ESG, the acronym for Environmental, Social, and Governance, represents the three critical factors used to assess a company’s ethical impact and sustainability. The rising importance of ESG in recent years can be attributed to the recognition of its potential impact on business valuations by investors.

Research has shown that companies with strong ESG performance outperform their peers in the long run. Harvard Business School conducted a study that found that companies with high ESG scores experienced better financial performance and had higher stock prices than those with lower scores. Similarly, a report by MSCI revealed that companies with strong ESG ratings consistently outperformed the market by an average of 2.7% annually over five years.

Apart from financial performance, ESG affects a company’s reputation and brand value. Nowadays, consumers are more inclined to support socially responsible companies, and ESG can differentiate a company in a crowded market. According to Nielsen, 66% of consumers are willing to pay a premium for products and services from companies that uphold strong social and environmental values.

ESG can also impact a company’s risk profile. Companies with poor ESG performance may face regulatory, reputational, and operational risks, leading to lower valuations, as investors may be hesitant to invest in companies with uncertain futures.

It is crucial to note that the impact of ESG on business financial performance is already evident from two main perspectives. Firstly, banks are starting to price debt according to ESG ratings. You must pay more for funding if you have a poor ESG score. Secondly, in our own business, we partner with Macquarie Bank, one of Australia’s five largest banks. To work with larger corporates, SMEs must report on their ESG performance. The inability to do so will result in the inability to work with such clients.

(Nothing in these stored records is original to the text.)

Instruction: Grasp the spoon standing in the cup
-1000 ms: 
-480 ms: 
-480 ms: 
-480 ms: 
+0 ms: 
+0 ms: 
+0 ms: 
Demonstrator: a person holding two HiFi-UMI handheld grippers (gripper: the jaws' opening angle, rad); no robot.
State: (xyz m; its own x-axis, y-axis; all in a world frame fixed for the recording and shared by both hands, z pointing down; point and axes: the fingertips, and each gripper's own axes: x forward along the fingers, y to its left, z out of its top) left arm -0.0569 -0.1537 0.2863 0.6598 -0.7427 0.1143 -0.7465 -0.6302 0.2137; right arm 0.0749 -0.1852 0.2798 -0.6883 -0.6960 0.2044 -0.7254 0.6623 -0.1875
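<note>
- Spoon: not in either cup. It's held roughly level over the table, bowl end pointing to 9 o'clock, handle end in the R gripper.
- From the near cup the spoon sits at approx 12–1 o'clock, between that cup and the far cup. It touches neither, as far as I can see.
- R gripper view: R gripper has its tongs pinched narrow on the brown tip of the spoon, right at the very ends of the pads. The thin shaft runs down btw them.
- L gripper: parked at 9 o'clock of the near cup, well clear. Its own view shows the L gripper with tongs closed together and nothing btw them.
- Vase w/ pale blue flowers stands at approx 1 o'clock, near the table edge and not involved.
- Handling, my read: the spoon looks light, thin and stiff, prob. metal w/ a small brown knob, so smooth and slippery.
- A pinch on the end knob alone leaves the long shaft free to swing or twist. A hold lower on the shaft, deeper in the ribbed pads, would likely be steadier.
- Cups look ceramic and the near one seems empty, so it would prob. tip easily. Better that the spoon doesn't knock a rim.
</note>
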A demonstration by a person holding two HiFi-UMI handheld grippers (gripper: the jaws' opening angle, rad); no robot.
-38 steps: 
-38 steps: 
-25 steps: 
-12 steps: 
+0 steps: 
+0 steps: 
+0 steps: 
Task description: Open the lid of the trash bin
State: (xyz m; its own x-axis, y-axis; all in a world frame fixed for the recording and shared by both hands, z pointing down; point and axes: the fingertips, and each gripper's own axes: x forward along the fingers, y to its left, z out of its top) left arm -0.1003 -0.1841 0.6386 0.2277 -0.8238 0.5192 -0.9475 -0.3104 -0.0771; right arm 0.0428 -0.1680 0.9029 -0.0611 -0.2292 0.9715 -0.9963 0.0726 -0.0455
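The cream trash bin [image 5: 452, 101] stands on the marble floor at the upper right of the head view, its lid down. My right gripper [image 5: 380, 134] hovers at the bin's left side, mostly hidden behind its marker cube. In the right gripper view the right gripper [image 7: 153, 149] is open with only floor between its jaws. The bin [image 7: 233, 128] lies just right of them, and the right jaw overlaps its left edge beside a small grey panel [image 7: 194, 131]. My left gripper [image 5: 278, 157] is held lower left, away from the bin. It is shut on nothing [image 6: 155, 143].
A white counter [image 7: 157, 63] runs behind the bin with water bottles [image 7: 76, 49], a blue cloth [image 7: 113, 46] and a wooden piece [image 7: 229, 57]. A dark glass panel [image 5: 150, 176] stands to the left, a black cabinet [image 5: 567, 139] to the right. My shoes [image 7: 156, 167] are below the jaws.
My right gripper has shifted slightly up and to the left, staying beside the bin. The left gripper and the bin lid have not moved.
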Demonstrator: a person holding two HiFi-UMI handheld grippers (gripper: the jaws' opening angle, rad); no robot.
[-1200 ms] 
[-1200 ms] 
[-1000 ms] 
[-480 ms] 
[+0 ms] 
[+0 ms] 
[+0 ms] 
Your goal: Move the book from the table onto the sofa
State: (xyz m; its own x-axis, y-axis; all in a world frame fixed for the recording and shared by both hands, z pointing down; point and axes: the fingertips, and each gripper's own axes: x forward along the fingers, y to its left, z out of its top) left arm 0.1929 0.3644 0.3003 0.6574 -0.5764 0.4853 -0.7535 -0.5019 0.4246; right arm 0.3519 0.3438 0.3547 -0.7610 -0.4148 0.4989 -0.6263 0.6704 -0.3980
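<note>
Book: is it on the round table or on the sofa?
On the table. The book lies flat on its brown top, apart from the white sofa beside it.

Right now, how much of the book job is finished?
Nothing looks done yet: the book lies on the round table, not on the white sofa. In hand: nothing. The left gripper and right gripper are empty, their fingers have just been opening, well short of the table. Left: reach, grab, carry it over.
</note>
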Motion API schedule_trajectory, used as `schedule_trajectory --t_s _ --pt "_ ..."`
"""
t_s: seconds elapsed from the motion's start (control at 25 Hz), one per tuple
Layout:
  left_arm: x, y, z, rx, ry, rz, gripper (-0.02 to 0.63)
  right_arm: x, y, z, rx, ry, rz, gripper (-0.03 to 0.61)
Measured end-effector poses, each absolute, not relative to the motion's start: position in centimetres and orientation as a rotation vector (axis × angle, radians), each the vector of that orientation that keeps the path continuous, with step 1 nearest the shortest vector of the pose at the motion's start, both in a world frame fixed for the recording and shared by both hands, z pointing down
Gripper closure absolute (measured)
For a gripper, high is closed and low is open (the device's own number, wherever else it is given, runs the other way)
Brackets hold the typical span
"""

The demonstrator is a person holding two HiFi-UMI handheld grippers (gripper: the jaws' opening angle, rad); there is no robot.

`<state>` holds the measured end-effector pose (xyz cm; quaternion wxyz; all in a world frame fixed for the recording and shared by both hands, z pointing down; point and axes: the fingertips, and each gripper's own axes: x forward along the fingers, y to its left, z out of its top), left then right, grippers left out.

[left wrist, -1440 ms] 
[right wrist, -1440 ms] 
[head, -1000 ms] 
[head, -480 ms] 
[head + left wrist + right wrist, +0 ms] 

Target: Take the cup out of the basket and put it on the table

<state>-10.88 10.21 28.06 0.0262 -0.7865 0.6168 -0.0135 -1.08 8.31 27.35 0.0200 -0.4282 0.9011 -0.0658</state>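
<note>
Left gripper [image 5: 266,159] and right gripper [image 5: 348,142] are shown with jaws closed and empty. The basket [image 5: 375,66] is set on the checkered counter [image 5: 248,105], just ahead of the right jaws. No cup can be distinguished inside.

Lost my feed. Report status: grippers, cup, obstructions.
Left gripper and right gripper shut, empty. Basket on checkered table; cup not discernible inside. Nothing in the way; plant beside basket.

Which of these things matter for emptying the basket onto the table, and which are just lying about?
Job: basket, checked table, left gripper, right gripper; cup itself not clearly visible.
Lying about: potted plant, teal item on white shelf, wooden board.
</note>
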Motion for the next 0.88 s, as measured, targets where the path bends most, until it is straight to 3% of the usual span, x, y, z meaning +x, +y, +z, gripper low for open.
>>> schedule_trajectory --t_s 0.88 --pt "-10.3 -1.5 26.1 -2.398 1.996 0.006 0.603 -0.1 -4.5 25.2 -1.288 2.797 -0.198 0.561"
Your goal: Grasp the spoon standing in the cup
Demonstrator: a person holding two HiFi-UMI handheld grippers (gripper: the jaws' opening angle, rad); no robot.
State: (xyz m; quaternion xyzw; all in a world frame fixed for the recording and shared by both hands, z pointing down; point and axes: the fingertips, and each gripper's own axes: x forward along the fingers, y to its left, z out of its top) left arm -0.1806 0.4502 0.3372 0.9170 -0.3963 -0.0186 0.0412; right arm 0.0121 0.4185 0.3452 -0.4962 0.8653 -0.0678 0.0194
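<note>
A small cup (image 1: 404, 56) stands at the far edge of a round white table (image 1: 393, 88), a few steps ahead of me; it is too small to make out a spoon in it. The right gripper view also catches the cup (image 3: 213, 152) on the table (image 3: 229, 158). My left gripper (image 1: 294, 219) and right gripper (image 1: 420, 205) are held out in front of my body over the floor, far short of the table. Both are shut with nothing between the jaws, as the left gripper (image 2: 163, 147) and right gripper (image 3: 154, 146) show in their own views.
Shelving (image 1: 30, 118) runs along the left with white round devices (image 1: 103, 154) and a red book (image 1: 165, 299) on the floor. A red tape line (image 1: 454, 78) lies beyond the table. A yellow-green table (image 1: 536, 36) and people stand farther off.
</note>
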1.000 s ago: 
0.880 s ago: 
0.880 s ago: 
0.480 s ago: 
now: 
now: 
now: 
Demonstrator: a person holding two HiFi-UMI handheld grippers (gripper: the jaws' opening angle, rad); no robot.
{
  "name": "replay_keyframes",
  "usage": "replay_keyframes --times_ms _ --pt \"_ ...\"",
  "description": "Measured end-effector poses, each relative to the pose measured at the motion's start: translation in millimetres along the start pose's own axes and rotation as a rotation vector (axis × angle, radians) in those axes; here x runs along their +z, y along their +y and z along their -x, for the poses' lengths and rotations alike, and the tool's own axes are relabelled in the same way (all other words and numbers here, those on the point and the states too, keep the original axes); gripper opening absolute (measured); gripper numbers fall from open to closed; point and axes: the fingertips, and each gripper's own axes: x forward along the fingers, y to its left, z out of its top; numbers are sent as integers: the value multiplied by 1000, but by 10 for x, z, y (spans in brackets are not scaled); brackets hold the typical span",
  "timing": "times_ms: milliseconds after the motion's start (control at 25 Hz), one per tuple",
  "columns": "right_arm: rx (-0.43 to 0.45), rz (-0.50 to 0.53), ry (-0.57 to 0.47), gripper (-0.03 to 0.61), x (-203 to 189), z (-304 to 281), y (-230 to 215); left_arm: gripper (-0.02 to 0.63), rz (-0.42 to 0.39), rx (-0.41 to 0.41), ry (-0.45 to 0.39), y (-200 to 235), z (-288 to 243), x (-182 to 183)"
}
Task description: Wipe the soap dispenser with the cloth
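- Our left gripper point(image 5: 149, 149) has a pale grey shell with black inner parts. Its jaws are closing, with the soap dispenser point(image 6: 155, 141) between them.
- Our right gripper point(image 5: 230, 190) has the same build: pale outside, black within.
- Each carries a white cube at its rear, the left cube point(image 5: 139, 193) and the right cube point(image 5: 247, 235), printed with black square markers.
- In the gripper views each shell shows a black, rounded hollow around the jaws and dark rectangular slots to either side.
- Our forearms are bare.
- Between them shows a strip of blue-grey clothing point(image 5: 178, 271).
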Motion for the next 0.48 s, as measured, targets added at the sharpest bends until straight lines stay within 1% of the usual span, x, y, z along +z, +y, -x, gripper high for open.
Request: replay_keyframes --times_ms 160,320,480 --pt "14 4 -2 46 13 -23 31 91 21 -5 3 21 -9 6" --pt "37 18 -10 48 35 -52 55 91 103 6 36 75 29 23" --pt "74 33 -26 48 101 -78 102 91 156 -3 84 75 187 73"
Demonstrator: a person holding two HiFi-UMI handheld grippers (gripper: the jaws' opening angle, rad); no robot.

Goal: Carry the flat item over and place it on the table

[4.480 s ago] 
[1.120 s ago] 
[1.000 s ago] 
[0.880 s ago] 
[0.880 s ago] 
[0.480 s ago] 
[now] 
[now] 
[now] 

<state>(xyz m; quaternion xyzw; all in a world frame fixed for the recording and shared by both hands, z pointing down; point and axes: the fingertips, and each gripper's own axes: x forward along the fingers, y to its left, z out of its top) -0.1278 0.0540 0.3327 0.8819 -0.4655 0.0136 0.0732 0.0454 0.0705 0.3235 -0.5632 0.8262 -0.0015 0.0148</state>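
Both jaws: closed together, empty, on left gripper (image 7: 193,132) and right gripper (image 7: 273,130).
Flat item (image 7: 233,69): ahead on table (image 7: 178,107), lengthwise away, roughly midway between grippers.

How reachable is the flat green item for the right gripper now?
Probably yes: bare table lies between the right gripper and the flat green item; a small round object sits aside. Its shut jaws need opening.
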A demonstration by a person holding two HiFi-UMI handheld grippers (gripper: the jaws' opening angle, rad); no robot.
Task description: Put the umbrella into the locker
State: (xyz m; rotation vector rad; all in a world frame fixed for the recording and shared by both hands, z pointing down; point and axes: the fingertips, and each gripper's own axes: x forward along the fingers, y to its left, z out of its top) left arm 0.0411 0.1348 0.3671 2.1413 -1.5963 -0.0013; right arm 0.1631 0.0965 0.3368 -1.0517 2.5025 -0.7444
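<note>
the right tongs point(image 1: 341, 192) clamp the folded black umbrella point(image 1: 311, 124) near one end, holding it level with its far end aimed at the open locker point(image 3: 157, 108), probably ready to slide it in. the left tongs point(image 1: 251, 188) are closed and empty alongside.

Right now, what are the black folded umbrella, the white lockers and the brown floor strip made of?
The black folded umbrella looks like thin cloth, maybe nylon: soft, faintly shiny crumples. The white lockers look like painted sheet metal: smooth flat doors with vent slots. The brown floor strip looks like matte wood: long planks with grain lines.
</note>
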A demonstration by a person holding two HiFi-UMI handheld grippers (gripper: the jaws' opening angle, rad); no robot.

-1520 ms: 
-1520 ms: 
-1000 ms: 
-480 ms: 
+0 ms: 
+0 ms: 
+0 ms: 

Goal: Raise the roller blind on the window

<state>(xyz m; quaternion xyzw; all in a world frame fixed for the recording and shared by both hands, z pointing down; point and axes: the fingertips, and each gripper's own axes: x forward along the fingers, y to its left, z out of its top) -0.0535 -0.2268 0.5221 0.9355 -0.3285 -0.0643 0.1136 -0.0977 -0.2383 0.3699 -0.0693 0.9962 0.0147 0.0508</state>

In summary, ESG is now a crucial consideration for investors when assessing business valuations. Companies prioritising ESG in their operations tend to outperform their peers in the long term, and ESG can influence a company’s reputation, risk profile, and financial performance. Therefore, companies must prioritise ESG considerations in their operations and for investors to consider ESG when evaluating investment opportunities. Doing so can create a future that prioritises sustainability and ethical standards while still achieving business success.

 

References:

– Eccles, R. G., & Serafeim, G. (2013). The Performance Frontier: Innovating for a Sustainable Strategy. Harvard Business Review.

– MSCI (2019). Foundations of ESG Investing: How ESG Affects Equity Valuation, Risk and Performance.

– Nielsen (2015). The Sustainability Imperative.